:: THE TASK ::
Print the listing from its top line through the line containing "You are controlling", nothing more, and leave out the pictures.

○ ○ ○

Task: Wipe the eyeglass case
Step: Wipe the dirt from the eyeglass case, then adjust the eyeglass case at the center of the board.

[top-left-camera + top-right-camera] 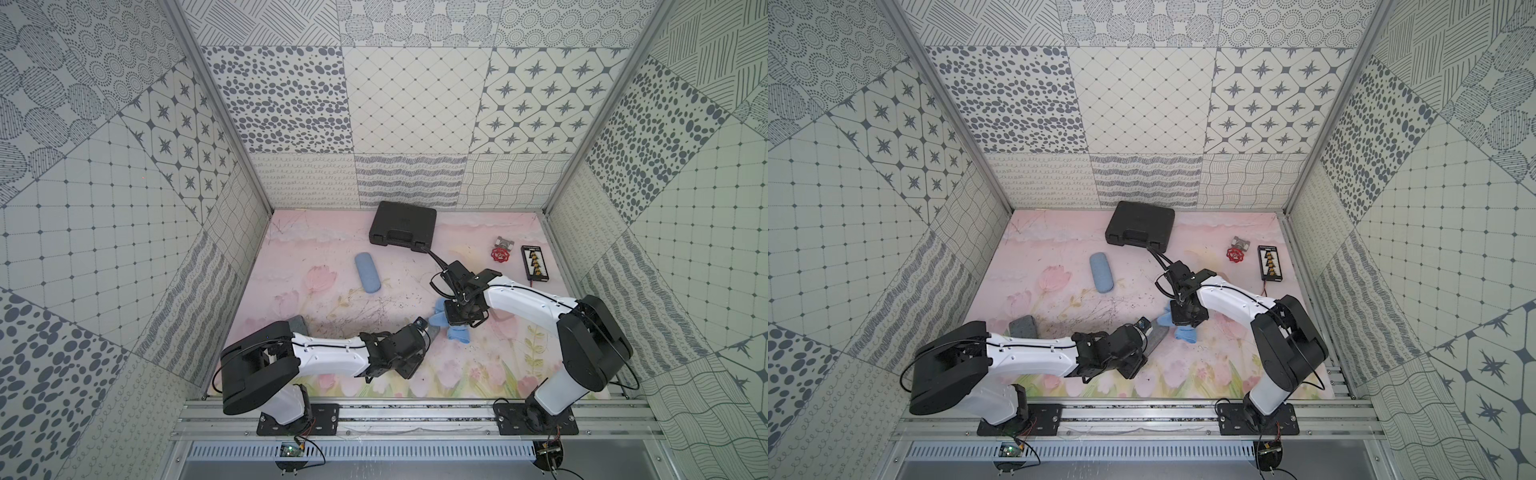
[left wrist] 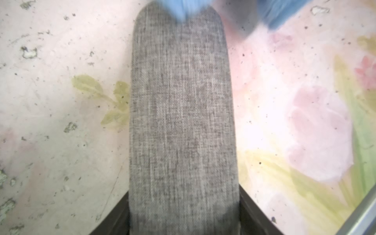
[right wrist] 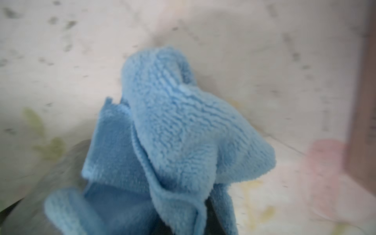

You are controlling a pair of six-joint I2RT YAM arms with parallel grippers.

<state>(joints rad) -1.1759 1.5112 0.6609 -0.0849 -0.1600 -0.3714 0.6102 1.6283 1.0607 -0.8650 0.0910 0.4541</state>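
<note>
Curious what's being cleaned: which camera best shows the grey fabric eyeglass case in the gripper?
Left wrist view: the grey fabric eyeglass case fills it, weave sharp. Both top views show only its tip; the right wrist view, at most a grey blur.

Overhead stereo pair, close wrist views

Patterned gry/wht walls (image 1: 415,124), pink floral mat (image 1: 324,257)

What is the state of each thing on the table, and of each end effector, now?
Grey eyeglass case: closed, gripped at one end by left end effector.
Blue cloth: bunched, gripped by right end effector, at the grey case's free end.
Blue eyeglass case: closed, lying free.
Second grey case: lying free beside the left arm.
Black tool case: closed.
Red valve: lying free.
</note>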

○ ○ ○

:: RESULT FOR THIS EXERCISE ::
Task: Wipe the eyeglass case
Step: Wipe the dirt from the eyeglass case, then adjust the eyeglass case at the center of the board.

[top-left-camera + top-right-camera] 
[left wrist] 
[right wrist] 

You are controlling a pair of six-joint I2RT YAM arms with parallel grippers.

This exercise calls for no further output.